Parlant de la décentralisation d'activités tout au long du projet, elle explique: «Depuis 2021, nous avons dû chercher des lieux aptes à se transformer temporairement en salles de cinéma; l'esplanade du musée Sursock, le jardin d'un hôtel du Chouf, un café à Tripoli, la magnifique salle Ishbilia à Saïda…» Quant à l'archivage du patrimoine national, Hania Mroue affirme: «Nous avons lancé en 2015, à Beyrouth, une cinémathèque virtuelle afin de préserver la mémoire collective. Elle s'est transformée en un lieu physique, à Mar Mikhael. Cinémathèque Beyrouth est notre version IMDb, spécialement conçue pour le cinéma libanais, qui comprend les films de l’âge d’or…». Sophie Khayat intervient: «Nous avons créé des “creux” en dessous ou près des salles. L’un d'eux deviendra la nouvelle cinémathèque.» Ainsi, la vision de Metropolis se reflète dans cet espace architectural. «Dans cette structure légère, écologique, prête à recevoir par la suite des panneaux solaires, nous avons accompli des prouesses techniques inégalables, inventées pas à pas avec ingénieurs et consultants. Le rapport de l’ingénieur acoustique Fouad Bechwati a confirmé que le son est le plus clair qu’il ait jamais perçu durant son parcours.» Quant au choix des couleurs et de la forme, Sophie Khayat répond: «Nous avons opté pour des couleurs neutres qui refléteront la verdure. Deux couloirs “rouge Metropolis”, conduiront graduellement aux salles de cinéma où sont maniées les couleurs. Le côté industriel de la structure métallique est équilibré par la douceur d’autres matériaux: tissu, bois, lumières et formes, afin de garder le côté humain.» Hania Mroue insiste sur la simplicité des salles «accueillantes et accessibles» du Metropolis, loin du luxe des salles d’aujourd’hui, «pour que les gens se sentent à l’aise, quel que soit le public.»

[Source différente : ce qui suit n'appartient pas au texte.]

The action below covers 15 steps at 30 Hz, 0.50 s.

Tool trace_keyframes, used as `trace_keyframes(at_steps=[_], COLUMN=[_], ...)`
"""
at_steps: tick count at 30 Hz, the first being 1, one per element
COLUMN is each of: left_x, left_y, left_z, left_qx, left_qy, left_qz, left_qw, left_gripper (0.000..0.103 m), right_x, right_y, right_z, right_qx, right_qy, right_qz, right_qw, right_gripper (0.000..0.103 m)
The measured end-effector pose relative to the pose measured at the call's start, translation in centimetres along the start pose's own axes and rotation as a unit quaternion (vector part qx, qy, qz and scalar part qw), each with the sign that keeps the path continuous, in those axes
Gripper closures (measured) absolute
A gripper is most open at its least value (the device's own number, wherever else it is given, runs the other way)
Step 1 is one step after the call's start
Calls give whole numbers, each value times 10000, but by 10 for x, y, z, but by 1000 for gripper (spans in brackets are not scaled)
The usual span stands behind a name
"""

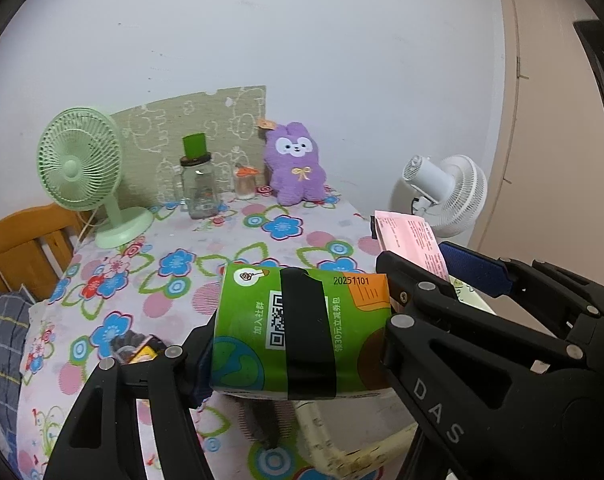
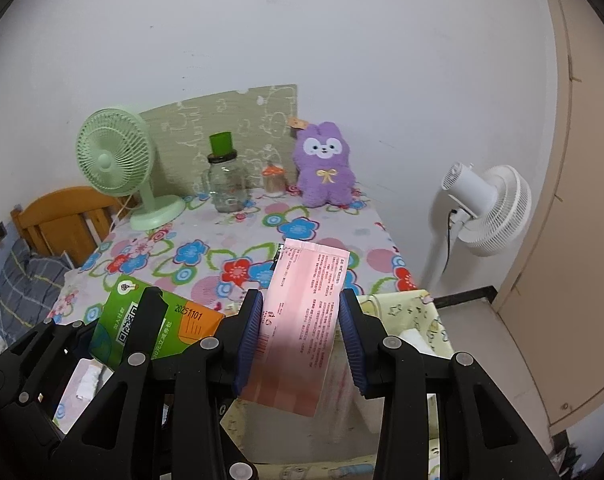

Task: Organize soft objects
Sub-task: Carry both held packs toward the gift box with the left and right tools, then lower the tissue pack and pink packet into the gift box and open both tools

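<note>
My left gripper [image 1: 298, 336] is shut on a green tissue pack [image 1: 302, 332] with a black band, held above the flowered table. That pack also shows in the right wrist view [image 2: 158, 328], to the left of my right gripper. My right gripper [image 2: 300, 332] is shut on a pink tissue pack [image 2: 302, 320], held over a pale yellow fabric basket [image 2: 406, 312]. The pink pack shows in the left wrist view [image 1: 410, 240] too. A purple plush bunny [image 1: 296, 166] sits upright at the back of the table, also in the right wrist view [image 2: 324, 166].
At the back of the flowered table [image 1: 230, 248] stand a green fan [image 1: 84, 172], a glass jar [image 1: 198, 188] with a green cup on it, and a small jar [image 1: 246, 184]. A white fan [image 2: 486, 208] stands right of the table. A wooden chair [image 2: 62, 216] is at left.
</note>
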State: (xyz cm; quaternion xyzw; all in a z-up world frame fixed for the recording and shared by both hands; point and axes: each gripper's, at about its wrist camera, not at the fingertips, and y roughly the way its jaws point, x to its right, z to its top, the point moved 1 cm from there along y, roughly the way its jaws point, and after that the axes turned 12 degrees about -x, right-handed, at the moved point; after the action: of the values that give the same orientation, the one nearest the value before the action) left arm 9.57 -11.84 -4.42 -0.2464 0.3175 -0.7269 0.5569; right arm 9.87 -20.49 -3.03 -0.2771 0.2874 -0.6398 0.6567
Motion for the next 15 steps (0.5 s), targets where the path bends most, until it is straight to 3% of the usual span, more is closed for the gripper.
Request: trace_keyframes(at_steps=[15], left_x=[27], left_y=[33], left_z=[2], left_qx=[-291], left_qy=[212], left_qz=[-228], left_qw=[9991], left_gripper=[31], right_x=[34], right_y=[25], right_z=[-6], right_qx=[-236], right_qy=[226], right_qz=[-203], right_qw=[9993], right_gripper=[61])
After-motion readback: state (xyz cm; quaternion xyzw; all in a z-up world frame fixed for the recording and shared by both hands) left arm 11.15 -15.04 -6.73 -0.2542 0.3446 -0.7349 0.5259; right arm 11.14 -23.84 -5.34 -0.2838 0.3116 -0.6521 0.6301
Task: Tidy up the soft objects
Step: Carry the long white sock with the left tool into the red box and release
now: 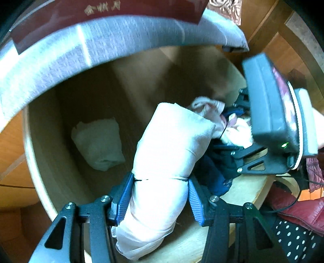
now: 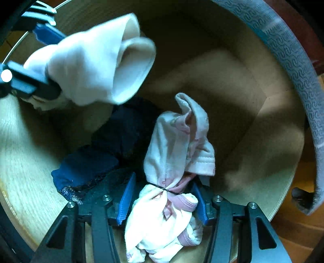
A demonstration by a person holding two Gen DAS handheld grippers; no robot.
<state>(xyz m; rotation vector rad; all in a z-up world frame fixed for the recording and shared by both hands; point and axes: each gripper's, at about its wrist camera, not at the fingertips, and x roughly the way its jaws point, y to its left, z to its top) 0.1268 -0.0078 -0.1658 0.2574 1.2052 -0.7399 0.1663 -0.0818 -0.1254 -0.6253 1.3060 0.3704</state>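
Note:
My left gripper (image 1: 161,180) is shut on a rolled white cloth (image 1: 168,145) and holds it over a wooden box (image 1: 38,172). The same cloth (image 2: 95,62) shows at the upper left of the right wrist view, between the left gripper's blue fingers (image 2: 46,33). My right gripper (image 2: 163,188) is shut on a bunched white and pink garment (image 2: 178,145) above the box's right compartment. The garment also shows in the left wrist view (image 1: 210,109) under the right gripper's body (image 1: 267,105). A dark blue garment (image 2: 89,165) lies in the box under both. A folded white cloth (image 1: 99,141) lies in the left compartment.
A grey patterned cushion edge (image 1: 81,52) curves over the box's far side, and it also shows in the right wrist view (image 2: 299,81). A dark red box with gold lettering (image 1: 101,14) sits on it. A red quilted jacket (image 1: 299,210) and black dotted fabric (image 1: 293,238) lie to the right on the wooden floor.

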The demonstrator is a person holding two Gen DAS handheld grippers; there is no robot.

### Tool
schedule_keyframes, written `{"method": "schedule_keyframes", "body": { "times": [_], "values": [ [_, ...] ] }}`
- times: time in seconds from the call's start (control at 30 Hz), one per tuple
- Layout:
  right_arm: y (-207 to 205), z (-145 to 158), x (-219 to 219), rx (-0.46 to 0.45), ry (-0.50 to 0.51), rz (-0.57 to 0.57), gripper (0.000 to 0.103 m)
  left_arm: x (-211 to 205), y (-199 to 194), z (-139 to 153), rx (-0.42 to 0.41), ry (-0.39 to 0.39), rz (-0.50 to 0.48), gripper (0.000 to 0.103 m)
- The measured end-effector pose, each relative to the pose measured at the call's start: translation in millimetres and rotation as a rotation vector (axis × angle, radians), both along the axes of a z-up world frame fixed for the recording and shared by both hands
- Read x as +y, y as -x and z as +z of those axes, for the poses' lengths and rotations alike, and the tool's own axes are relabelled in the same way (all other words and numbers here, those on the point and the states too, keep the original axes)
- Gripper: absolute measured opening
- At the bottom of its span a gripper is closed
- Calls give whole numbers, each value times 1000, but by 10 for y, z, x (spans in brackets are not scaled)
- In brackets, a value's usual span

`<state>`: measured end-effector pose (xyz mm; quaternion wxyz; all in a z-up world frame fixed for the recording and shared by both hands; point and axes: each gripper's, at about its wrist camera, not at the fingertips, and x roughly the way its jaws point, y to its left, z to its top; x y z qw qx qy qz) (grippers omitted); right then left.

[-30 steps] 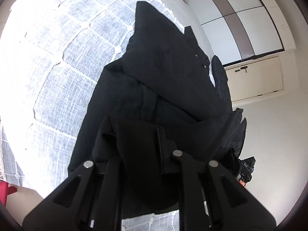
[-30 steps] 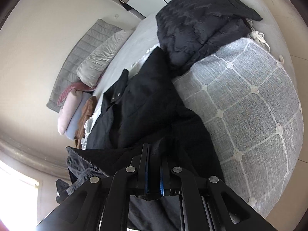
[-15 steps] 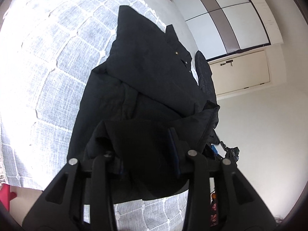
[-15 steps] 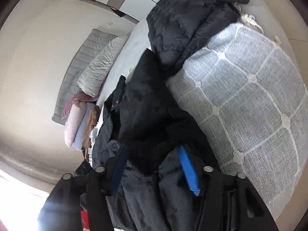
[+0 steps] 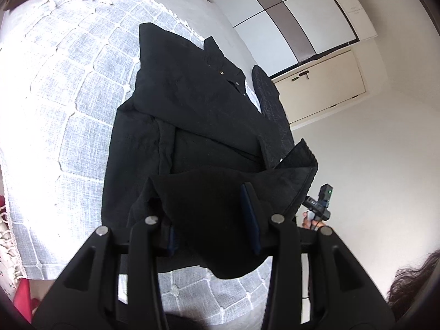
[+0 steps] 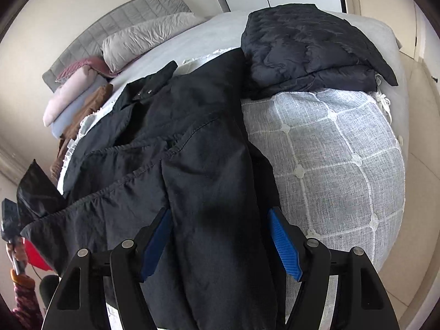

En pleine effusion de festivals, Metropolis conserve un cachet unique. «Nous nous sommes demandé si ces nouvelles initiatives, tout en étant une évolution naturelle, remplaçaient notre projet et s’il était temps pour nous de passer à autre chose», dit Hania Mroue. «Nous nous sommes finalement rendus à l’évidence: Metropolis n’est ni un festival ni un organisateur d’événements, mais une adresse, un lieu inspirant et permanent de rencontres soutenant le cinéma indépendant. Notre projet est de longue haleine: on croit en ce pays et on y reste. Un message aux jeunes qui ne veulent pas émigrer: “On est avec vous”.»